• Task item:
Using the listing below, copy exactly the lines from the one containing "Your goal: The" to the one containing "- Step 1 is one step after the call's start", both lines included, and no others.
===
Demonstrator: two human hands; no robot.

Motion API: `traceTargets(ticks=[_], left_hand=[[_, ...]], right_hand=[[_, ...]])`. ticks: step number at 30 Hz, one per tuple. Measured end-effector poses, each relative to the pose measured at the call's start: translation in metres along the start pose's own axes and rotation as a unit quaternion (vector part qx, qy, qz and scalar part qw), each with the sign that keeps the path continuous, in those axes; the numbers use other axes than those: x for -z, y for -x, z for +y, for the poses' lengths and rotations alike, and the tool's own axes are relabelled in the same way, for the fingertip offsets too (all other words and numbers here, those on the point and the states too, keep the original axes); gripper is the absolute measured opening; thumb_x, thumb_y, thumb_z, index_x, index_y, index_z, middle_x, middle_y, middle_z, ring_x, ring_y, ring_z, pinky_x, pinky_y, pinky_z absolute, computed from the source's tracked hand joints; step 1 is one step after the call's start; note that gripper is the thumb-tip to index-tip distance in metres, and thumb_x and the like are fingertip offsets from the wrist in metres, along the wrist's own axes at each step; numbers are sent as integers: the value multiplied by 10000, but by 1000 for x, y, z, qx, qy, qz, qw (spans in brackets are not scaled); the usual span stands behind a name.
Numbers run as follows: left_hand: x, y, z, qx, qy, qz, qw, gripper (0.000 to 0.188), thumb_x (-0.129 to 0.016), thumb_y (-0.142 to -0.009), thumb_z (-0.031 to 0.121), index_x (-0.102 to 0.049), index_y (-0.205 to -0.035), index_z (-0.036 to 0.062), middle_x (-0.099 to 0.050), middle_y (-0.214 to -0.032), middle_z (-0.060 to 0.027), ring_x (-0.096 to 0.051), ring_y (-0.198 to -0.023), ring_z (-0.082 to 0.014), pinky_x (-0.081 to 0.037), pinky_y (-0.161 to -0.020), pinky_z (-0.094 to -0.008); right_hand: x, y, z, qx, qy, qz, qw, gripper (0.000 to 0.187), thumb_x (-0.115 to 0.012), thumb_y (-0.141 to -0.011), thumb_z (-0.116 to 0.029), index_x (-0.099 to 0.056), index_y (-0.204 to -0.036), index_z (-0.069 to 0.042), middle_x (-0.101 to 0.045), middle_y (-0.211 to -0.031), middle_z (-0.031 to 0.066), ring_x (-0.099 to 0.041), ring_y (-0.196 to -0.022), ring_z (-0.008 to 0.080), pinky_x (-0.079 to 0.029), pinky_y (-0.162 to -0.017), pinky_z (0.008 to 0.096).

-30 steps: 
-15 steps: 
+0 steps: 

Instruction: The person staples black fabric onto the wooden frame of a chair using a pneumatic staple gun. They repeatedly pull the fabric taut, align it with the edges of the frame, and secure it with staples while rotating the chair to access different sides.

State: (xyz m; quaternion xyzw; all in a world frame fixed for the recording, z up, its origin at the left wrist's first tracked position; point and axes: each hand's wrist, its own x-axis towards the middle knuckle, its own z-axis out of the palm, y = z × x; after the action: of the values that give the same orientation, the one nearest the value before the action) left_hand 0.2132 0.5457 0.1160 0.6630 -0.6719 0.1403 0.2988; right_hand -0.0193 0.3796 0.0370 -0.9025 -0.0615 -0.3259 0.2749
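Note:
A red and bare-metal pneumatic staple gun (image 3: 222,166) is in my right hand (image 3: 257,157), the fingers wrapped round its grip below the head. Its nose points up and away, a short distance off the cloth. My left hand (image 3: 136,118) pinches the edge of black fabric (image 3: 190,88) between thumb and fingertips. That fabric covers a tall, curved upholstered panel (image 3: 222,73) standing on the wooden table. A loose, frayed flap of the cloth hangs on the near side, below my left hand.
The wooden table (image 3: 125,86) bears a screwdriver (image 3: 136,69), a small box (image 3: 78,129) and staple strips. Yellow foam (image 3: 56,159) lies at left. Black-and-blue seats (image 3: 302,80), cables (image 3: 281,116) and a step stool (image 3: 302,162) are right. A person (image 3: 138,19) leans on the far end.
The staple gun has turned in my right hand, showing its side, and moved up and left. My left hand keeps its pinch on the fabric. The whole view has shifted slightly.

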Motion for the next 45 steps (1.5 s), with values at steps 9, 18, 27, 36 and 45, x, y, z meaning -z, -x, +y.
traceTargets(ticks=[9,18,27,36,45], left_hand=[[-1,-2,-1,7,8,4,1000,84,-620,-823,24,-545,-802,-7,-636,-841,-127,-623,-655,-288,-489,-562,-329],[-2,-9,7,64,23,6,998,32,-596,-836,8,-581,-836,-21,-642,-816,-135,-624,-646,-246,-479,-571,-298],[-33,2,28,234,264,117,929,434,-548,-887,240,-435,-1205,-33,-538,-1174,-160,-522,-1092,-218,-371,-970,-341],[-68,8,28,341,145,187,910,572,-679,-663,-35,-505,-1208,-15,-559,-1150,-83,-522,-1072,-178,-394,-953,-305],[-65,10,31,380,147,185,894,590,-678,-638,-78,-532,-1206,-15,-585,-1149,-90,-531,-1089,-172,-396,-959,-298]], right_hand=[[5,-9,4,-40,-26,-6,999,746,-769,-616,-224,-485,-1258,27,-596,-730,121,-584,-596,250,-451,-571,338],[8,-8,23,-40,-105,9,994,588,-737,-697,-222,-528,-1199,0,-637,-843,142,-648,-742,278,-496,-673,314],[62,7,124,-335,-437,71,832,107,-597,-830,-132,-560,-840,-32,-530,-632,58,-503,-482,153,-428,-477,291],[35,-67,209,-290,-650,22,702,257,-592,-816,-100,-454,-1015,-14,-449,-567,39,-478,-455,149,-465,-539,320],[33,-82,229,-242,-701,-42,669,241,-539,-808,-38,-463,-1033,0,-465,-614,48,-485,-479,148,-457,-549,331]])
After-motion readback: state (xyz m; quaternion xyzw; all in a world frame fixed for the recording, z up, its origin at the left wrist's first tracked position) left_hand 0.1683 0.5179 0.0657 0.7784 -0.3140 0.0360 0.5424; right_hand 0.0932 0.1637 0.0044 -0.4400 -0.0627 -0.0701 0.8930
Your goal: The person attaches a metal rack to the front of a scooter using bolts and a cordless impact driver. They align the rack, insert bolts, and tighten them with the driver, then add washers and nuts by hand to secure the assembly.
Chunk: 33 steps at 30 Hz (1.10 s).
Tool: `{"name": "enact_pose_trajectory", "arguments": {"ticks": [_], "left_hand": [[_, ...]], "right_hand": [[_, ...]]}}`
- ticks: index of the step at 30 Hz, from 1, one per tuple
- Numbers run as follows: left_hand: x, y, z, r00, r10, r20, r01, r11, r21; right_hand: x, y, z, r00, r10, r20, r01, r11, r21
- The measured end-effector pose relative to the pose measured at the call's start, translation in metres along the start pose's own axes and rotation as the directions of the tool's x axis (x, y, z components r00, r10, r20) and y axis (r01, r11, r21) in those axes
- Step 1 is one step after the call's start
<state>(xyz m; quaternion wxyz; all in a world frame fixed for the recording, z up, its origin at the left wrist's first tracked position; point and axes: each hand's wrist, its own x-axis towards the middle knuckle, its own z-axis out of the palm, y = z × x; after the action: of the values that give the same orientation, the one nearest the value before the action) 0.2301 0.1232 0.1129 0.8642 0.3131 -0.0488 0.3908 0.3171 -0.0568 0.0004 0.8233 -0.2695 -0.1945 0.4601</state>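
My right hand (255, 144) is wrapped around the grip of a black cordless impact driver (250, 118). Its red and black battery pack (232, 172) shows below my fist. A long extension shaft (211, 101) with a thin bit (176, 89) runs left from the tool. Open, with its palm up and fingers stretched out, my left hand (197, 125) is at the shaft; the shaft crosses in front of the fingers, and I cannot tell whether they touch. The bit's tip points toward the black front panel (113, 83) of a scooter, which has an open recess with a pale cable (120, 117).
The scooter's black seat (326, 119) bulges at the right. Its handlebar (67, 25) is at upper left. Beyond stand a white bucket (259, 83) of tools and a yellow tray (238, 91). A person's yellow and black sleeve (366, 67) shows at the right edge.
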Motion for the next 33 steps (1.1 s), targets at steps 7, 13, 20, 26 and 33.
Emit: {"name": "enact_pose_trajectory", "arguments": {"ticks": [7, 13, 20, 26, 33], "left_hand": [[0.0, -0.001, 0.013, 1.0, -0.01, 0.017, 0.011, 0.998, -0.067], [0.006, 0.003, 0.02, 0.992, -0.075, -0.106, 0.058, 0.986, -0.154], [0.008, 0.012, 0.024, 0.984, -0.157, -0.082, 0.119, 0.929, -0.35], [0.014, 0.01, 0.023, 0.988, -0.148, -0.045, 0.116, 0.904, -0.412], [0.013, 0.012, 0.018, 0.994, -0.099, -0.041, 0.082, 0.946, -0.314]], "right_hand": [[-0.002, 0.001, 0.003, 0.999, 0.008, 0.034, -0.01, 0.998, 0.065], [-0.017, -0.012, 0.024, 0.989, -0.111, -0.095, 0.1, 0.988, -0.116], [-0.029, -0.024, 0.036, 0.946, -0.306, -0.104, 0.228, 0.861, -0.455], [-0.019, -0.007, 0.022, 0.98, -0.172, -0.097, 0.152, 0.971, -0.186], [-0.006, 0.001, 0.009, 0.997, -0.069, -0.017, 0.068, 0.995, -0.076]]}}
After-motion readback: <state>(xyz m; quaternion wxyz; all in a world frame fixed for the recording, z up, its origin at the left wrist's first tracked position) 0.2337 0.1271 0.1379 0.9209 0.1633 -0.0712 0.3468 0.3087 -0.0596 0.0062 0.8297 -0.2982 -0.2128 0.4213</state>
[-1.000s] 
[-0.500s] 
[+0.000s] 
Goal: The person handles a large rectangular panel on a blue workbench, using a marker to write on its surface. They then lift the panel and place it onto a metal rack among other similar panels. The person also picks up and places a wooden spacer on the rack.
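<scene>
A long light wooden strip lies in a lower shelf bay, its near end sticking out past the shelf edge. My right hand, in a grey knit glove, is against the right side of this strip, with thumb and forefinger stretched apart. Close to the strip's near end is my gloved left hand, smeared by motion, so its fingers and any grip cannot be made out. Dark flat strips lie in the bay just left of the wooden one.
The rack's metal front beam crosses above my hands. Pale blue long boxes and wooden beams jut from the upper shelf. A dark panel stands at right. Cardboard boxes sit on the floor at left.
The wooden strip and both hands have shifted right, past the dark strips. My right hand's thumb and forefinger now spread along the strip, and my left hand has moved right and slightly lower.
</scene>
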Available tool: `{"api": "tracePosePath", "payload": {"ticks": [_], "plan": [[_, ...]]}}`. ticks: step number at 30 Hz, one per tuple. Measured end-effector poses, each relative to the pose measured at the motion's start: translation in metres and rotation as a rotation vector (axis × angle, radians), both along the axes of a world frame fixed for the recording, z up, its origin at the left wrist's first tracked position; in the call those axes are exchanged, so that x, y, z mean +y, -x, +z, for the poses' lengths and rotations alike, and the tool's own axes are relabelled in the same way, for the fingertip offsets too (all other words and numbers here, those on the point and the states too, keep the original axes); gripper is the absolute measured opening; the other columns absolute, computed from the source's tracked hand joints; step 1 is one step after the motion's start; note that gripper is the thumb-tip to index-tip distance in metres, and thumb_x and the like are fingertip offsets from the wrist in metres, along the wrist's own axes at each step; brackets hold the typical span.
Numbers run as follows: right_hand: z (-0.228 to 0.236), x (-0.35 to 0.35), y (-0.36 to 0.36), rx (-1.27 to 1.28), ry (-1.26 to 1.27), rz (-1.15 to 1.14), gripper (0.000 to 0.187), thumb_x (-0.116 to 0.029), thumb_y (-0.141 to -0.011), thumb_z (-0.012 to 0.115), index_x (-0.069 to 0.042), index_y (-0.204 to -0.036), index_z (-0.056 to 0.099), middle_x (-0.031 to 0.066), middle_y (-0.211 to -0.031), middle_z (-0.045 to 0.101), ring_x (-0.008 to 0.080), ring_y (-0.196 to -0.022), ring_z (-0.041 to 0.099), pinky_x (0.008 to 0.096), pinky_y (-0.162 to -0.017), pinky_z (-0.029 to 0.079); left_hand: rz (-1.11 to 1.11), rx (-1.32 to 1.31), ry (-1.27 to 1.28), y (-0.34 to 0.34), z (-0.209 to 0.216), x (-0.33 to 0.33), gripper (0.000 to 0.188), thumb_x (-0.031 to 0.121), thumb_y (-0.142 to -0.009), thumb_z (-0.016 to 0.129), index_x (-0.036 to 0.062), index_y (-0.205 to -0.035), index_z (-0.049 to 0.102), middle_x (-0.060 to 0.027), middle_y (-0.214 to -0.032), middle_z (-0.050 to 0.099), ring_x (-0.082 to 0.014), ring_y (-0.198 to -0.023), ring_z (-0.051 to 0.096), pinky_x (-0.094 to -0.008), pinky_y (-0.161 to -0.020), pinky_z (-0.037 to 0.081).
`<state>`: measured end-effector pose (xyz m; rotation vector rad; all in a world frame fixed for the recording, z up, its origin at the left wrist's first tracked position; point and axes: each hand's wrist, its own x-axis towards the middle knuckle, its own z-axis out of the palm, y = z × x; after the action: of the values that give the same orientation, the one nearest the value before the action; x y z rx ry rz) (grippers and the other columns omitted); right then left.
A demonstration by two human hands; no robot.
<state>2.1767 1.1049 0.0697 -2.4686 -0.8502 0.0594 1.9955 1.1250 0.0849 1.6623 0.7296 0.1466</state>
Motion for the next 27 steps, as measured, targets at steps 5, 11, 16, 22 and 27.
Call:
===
• Solution to the exercise:
Your goal: The person attaches a metal rack to the front of a scooter using bolts and a cordless impact driver. They align the rack, insert bolts, and tighten them with the driver, then add washers and nuts by hand to secure the assembly.
Chunk: 33 steps at 30 Hz (1.10 s).
Tool: `{"name": "enact_pose_trajectory", "arguments": {"ticks": [_], "left_hand": [[_, ...]], "right_hand": [[_, ...]]}}`
- ticks: index of the step at 30 Hz, from 1, one per tuple
- Numbers run as follows: left_hand: x, y, z, r00, r10, r20, r01, r11, r21; right_hand: x, y, z, r00, r10, r20, r01, r11, r21
- The measured end-effector pose relative to the pose measured at the call's start, translation in metres along the start pose's own axes and rotation as the directions of the tool's x axis (x, y, z components r00, r10, r20) and y axis (r01, r11, r21) in those axes
- Step 1 is one step after the call's start

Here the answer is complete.